Have you ever wondered why Montana is the happiest state? Or why Mitt Romney is the front runner? These questions and others like them heavily influence our economy, our politics, and even everyday life, but the data that holds the answers is scattered far and wide. This is now changing thanks to the Fusion Project which is combing the vast data stores of government and research institutions alike to create one massively powerful data set.
The Fusion Project is making the promises of big data a reality and is possible only because of the explosion of available data. Back in 2010 Eric Schmidt, then CEO of Google, said that “every two days we now create as much information as we did from the dawn of civilization up until 2003”. Data has even skyrocketed since then with the proliferation of smart phones, tablet computers, and other products producing new forms of data, but no one has yet taken full advantage of this overwhelming data source.

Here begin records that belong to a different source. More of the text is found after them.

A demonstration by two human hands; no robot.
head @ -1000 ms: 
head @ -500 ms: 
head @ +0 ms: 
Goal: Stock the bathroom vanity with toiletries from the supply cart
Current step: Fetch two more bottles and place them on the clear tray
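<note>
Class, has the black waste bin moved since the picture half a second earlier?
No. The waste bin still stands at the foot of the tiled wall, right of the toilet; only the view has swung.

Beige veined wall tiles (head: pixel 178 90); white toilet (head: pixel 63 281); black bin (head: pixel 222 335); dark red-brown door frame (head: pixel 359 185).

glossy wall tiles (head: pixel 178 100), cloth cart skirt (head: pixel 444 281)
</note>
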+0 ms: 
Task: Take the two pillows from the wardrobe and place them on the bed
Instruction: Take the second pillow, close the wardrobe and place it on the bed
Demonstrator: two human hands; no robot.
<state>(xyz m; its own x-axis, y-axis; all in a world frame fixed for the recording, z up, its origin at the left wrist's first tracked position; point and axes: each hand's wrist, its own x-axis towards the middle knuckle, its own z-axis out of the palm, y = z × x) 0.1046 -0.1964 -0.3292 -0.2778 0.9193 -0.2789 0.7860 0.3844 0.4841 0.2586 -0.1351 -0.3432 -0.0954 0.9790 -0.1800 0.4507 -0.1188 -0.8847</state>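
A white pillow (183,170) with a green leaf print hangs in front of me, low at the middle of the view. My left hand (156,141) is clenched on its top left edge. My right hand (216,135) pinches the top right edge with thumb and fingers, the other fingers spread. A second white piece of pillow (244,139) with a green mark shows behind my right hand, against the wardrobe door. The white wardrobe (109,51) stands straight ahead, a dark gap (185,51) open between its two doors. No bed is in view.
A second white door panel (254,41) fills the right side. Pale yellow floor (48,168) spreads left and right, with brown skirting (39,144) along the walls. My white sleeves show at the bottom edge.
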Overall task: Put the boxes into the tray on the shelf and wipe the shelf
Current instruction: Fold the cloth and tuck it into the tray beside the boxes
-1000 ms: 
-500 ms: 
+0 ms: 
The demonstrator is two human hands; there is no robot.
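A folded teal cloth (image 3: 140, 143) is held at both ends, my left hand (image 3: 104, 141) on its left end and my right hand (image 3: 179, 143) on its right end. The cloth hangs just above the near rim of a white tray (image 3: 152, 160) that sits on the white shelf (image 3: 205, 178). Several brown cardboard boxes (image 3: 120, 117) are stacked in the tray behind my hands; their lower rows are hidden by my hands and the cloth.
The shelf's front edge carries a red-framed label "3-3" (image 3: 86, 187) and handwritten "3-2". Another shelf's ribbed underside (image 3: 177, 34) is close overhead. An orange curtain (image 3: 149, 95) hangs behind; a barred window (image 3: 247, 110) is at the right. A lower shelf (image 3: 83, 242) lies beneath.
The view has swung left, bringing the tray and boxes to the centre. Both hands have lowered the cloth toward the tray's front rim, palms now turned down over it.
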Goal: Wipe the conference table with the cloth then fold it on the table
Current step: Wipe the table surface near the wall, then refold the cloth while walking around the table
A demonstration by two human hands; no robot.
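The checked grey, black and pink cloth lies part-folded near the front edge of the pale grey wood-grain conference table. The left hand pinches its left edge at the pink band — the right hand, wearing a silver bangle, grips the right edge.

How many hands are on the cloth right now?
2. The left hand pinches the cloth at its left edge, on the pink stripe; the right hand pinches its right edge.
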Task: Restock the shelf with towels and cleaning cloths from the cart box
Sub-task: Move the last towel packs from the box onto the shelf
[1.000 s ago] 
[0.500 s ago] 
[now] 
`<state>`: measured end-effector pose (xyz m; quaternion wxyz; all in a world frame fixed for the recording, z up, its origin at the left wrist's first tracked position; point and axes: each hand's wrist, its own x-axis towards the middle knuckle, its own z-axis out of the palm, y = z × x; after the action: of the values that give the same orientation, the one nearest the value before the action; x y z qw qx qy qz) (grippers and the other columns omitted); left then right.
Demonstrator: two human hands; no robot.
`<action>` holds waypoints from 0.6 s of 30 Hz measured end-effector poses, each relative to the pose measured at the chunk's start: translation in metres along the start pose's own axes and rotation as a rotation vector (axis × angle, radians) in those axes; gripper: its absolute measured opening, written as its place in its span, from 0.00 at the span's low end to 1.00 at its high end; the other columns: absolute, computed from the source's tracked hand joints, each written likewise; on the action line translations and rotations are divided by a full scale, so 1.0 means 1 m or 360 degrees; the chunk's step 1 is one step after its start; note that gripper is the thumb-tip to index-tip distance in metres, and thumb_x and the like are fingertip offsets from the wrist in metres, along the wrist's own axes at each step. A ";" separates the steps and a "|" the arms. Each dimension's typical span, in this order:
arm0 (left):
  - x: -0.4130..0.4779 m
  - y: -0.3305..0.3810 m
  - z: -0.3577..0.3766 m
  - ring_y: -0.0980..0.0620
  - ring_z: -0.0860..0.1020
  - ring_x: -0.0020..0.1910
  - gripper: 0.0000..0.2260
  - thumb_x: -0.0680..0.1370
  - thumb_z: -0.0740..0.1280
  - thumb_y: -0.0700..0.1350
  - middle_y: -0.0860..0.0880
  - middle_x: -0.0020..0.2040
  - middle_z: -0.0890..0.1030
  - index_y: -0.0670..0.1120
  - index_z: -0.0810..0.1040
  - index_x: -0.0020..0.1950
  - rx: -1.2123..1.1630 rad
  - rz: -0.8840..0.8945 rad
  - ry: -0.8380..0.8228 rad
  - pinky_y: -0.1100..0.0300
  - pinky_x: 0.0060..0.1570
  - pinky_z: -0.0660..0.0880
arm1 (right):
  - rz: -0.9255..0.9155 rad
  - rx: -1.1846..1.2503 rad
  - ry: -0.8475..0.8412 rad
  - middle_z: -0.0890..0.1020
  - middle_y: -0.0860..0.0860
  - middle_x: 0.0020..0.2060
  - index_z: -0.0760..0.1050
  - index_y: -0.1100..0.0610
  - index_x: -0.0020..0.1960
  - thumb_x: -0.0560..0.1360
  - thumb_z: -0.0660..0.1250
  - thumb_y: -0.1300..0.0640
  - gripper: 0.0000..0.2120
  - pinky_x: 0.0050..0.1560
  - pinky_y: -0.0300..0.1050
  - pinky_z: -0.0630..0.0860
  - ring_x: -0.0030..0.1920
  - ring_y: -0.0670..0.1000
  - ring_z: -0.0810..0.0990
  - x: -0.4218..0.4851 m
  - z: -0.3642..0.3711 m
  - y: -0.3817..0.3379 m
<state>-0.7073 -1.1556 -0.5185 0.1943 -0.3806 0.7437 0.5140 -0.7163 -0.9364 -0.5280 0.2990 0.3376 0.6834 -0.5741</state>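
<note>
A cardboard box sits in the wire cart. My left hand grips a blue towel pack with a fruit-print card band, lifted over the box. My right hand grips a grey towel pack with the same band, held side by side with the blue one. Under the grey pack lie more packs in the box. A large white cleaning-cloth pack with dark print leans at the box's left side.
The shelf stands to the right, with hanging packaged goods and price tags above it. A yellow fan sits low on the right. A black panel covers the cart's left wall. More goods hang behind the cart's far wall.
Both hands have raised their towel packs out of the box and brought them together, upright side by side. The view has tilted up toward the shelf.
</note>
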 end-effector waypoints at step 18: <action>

“I was surprised by the sheer volume of data available from governments and public institutions,” said Jason Kolb, a senior data scientist at Applied Data Labs. “But there is very little value being extracted from it due to its fragmented nature and our inability to analyze it all as a whole.” When the data is properly fused to private data, Kolb said, companies can reveal exciting new insights and identify ideas and opportunities that were previously hidden. For example, they can extend customer data with demographic and income information from the US Census project, or quality of life data from Pew Research. This unlocks much richer sets of information for use in customer service, marketing, and many other initiatives.
To address this need, Applied Data Labs is launching The Fusion Project–a public project using techniques and technology developed internally at Applied Data Labs to combine multiple public data sets into a single, value-packed data set for public consumption. Using distributed data analysis technology which employs advanced statistical analysis and data integration technology, the Fusion Project is able to join together previously silo’d data sets, unlocking insights and ideas that were previously unavailable. The project’s ultimate goal is to unlock the synergy latent in the publicly available data sets and put them to work in analytics environments.
“The Fusion Project uses several new and emerging technologies to work its magic,” said Kolb. “It’s one of the first projects to use Semantic Web technology in a meaningful way, and we’ve developed several unique ways to combine statistical research and analysis to stitch data sets together.” Applied Data Labs researches and develops experimental and theoretical analytic technologies internally and then consumerizes them in various ways, the Fusion Project being one of the first publicly-available incarnations of this process.